> _WHAT YOU ARE ASKED TO DO_
Give back only the lines in the records below from the one with "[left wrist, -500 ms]" to the one with "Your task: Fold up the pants", both inclusive, word for word.
[Opening DATA SUPPLIED section]
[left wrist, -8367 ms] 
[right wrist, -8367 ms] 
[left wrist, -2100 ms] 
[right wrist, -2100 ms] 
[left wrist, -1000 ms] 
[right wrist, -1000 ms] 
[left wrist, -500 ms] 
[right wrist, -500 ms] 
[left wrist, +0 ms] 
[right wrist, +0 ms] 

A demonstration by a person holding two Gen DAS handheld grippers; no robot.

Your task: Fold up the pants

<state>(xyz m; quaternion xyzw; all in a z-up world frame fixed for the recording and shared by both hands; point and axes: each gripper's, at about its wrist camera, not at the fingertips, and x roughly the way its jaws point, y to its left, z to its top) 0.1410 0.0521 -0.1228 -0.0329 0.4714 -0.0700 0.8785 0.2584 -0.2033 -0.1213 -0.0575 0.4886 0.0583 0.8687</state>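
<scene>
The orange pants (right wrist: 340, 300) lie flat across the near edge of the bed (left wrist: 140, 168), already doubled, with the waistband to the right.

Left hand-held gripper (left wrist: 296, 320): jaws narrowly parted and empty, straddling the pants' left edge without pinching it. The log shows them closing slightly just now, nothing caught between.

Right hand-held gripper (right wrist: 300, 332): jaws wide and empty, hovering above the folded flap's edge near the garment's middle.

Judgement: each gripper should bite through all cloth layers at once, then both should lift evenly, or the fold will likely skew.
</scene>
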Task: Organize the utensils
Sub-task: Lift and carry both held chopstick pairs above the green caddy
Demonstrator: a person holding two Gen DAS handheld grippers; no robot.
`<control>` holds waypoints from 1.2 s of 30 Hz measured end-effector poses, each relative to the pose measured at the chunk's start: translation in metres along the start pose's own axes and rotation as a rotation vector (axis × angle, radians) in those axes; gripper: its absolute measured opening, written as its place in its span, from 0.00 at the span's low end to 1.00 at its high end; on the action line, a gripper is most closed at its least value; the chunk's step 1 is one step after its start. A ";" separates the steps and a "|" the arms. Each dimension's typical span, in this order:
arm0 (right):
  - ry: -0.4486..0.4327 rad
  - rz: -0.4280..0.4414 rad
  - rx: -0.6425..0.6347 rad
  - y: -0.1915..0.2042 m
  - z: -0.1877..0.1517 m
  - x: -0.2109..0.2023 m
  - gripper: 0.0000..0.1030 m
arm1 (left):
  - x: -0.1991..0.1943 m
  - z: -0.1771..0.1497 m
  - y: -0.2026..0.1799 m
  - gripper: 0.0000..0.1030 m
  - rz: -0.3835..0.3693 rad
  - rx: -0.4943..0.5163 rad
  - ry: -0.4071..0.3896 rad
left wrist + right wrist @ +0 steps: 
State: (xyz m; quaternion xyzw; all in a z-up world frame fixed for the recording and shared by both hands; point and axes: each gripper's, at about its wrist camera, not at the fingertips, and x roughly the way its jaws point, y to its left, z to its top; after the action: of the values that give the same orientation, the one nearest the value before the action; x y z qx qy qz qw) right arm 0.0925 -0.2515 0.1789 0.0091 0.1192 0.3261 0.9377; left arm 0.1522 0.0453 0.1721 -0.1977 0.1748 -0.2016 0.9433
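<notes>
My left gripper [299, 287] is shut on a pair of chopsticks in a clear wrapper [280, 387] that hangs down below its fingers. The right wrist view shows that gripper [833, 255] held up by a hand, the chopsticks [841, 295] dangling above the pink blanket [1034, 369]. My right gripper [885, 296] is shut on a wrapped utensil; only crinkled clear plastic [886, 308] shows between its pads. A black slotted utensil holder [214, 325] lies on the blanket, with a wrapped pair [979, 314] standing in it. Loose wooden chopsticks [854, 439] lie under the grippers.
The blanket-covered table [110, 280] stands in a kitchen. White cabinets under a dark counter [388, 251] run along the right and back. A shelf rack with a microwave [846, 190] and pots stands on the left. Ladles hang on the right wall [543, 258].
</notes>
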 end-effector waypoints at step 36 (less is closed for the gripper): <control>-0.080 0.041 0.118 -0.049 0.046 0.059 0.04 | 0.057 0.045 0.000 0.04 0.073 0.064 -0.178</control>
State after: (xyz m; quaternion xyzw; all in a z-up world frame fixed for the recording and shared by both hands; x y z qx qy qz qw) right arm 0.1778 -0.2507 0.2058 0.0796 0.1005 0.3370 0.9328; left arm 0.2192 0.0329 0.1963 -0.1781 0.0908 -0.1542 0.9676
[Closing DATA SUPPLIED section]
> _ANSWER TO THE PROBLEM_
[left wrist, -500 ms] 
[right wrist, -500 ms] 
[left wrist, +0 ms] 
[right wrist, +0 ms] 

A demonstration by a person holding two Gen DAS handheld grippers; no robot.

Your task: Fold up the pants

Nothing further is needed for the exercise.